Recabando esa vieja memoria, creó un universo mágico donde sus habilidades eran amplificadas más allá de sus más locas expectativas. No existían átomos en ese universo mágico, solamente ondas y asombrosos movimientos por todo su alrededor. Allí se veía forzado a descartar todas las barreras edificadas por las creencias y el conocimiento. Aquel universo era transparente. Podía ver a través de él sin ninguna pantalla interferidora sobre la cual proyectar sus formas. El universo mágico lo redujo a él a un núcleo de activa imaginación donde sus propias habilidades creadoras de imágenes eran la única pantalla sobre la cual podía captarse alguna proyección.

¡Aquí, soy a la vez el actuante y el actuado!

La habitación de trabajo en torno a Teg osciló dentro y fuera de su realidad sensorial. Sintió su consciencia constreñida hasta su más tensa finalidad, y sin embargo esa finalidad llenaba su universo. Estaba abierto al infinito.

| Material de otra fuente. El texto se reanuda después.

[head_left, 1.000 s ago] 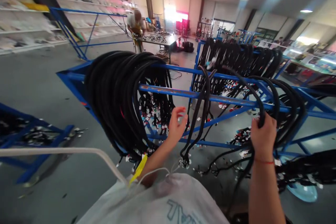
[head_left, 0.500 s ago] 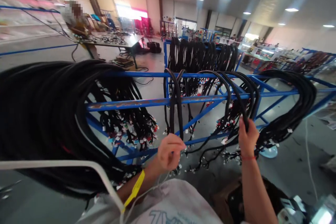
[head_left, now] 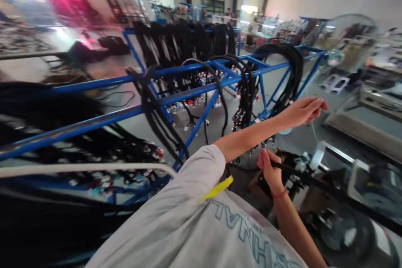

¡Taraza hizo esto deliberadamente!, pensó. ¡Me ha amplificado!

Una sensación de maravilla lo amenazó. Reconoció cómo su hija, Odrade, había actuado sobre tales poderes para crear el Manifiesto Atreides para Taraza. Sus propios poderes Mentat estaban sumergidos en ese esquema más grande.

Taraza estaba exigiendo de él algo terrible. La necesidad de llevar a cabo aquella empresa era a la vez un desafío y un terror. Podía muy bien significar el fin de la Hermandad.